Of course the key to this kind of testing is using realistic scenarios. When your test tools are written with as much scalability and performance as the server under test it’s easy to create unrealistic test scenarios. One of the first problems that clients using the echo server test program to evaluate the performance of example servers have is that of simulating too many concurrent connection attempts. Whilst it’s easy to generate 5000 concurrent connections and watch most servers fail to deal with them effectively it’s not usually especially realistic. A far more realistic version of this scenario might be to handle a peak of 1000 connections per second for 5 seconds, perhaps whilst the server is already dealing with 25,000 concurrent connections that had arrived at a more modest connection rate. Likewise it’s easy to send messages as fast as possible but that’s often not how the server will actually be used. The Echo Server test program can be configured to establish connections and send data at predetermined rates which helps you build more realistic tests.

You should also be careful to make sure that you’re not, in fact, simply testing the capabilities of the machines being used to run the test clients, or the network bandwidth between them and the server. With the easy availability of cloud computing resources such as Amazon’s EC2 it’s pretty easy to put together a network of machines to use to load test your server.

Once you have a suitable set of clients, running a reasonably number of connections each you can begin to stress your server with repeatable, preferably scripted, tests. You can then automate the gathering of results using perfmon and your server’s performance counters mixed in with the standard system counters.

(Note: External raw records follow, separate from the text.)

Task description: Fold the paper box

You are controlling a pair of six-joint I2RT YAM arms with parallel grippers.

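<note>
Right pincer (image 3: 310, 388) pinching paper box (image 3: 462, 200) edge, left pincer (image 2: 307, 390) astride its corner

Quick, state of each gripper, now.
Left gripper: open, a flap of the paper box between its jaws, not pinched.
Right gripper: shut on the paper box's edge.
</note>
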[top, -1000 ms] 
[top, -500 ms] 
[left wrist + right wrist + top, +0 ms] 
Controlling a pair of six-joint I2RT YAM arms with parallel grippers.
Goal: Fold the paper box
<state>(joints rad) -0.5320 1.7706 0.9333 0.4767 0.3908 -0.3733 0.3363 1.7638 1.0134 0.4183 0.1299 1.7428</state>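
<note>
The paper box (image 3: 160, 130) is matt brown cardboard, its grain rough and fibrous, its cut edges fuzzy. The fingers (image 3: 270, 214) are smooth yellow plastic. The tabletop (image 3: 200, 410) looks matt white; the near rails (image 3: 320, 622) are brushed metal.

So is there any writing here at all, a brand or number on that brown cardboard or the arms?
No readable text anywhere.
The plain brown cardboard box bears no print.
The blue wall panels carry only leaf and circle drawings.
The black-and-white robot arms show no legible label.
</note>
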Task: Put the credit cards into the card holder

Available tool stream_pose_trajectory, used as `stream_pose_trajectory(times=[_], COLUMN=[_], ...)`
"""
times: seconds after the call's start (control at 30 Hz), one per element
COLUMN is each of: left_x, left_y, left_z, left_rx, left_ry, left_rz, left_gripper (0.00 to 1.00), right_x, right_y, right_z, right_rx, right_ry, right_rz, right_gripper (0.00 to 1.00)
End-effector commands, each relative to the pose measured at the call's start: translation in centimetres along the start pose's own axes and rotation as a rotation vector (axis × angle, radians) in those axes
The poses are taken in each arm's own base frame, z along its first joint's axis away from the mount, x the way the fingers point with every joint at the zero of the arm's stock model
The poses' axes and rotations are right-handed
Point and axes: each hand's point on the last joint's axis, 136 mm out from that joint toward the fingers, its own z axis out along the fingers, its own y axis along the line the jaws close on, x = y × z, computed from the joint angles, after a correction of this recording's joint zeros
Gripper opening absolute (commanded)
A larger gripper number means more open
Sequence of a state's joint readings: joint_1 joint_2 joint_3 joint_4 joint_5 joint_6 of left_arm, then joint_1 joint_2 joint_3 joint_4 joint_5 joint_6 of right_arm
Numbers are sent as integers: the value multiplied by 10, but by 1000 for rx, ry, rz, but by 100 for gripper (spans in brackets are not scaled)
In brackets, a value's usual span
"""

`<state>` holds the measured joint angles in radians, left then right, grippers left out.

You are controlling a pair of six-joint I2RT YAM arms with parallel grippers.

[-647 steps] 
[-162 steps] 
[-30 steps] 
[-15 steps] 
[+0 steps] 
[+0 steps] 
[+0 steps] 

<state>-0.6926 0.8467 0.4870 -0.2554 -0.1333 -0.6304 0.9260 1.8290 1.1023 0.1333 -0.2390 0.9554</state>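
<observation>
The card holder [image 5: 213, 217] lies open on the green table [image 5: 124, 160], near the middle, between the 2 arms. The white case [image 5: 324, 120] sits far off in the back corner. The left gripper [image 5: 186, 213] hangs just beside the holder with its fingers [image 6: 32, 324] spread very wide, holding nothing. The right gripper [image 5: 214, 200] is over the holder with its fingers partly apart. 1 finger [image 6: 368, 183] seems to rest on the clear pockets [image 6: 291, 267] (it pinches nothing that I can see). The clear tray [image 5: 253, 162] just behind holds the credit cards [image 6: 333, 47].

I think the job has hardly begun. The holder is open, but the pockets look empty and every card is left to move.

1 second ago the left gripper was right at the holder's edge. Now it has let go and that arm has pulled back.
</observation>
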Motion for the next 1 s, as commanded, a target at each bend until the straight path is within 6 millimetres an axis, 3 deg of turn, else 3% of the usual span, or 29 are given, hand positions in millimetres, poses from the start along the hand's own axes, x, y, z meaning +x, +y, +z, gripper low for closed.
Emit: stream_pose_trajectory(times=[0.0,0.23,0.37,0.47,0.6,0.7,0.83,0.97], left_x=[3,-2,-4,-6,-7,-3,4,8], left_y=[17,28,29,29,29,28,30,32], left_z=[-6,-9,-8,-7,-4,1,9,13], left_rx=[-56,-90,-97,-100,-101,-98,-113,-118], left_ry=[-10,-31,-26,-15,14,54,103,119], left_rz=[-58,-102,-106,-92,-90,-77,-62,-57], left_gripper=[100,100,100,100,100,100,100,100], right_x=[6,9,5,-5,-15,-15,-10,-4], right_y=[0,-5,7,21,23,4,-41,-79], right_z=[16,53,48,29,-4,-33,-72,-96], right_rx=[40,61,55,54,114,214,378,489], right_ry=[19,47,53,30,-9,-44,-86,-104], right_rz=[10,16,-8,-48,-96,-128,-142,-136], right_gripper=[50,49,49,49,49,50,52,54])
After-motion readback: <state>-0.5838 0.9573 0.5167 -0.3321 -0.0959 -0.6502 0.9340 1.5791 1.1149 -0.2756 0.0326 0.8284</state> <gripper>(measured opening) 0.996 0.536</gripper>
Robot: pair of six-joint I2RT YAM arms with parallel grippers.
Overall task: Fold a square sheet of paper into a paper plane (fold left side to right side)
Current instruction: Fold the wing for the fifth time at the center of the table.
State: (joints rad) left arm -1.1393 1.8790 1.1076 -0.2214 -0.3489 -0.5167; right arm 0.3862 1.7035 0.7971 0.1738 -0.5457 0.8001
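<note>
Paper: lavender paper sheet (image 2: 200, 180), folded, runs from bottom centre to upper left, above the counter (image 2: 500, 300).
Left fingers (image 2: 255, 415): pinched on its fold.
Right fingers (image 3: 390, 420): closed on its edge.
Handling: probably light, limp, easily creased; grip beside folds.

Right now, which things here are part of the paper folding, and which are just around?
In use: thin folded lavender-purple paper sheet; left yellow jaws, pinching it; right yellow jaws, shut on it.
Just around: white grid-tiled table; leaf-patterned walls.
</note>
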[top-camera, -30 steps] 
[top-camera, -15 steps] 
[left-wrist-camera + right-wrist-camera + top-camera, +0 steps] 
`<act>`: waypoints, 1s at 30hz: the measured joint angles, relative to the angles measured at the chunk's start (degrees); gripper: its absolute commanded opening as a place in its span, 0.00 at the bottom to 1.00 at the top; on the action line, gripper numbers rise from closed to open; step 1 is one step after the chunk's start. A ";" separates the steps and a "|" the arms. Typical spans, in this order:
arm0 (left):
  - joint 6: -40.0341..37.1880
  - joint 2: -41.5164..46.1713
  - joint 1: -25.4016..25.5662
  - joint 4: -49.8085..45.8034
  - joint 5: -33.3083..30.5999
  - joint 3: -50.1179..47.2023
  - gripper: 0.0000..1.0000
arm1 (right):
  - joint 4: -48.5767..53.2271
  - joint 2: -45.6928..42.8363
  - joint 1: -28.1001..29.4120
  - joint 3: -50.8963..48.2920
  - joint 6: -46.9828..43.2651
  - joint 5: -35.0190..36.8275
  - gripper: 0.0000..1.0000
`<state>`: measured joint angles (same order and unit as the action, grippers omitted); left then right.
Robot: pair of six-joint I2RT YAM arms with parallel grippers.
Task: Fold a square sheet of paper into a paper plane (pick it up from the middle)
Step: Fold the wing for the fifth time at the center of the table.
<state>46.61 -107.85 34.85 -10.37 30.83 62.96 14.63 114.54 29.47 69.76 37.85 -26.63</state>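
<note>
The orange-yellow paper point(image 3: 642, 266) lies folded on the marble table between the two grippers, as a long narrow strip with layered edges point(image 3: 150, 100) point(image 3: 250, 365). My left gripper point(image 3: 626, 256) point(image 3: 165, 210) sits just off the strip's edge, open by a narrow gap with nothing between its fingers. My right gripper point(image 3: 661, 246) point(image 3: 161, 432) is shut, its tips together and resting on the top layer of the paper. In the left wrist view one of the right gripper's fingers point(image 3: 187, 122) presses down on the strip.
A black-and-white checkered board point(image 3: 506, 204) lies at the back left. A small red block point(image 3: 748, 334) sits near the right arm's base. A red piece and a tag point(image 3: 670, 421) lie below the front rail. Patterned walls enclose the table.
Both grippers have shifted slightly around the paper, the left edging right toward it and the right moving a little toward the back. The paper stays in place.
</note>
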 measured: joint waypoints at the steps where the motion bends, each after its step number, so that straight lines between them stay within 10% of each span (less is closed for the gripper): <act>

Personally I tend to do two kinds of load tests. The first is to prove that we can achieve the client’s target performance for the desired number of connections on given hardware. The second is to see what happens when we drive the server to destruction. These destruction tests are useful to know what kind of gap there is between target performance and server meltdown and also to ensure that server meltdown is protected against, either by actively limiting the number of connections that a server is willing to accept or by ensuring that performance degrades gracefully rather than spectacularly.

Knowledge is power, and when aiming to build super scalable, high performance code you need to gather as much knowledge as you can by measuring and performance testing your whole system from the very start.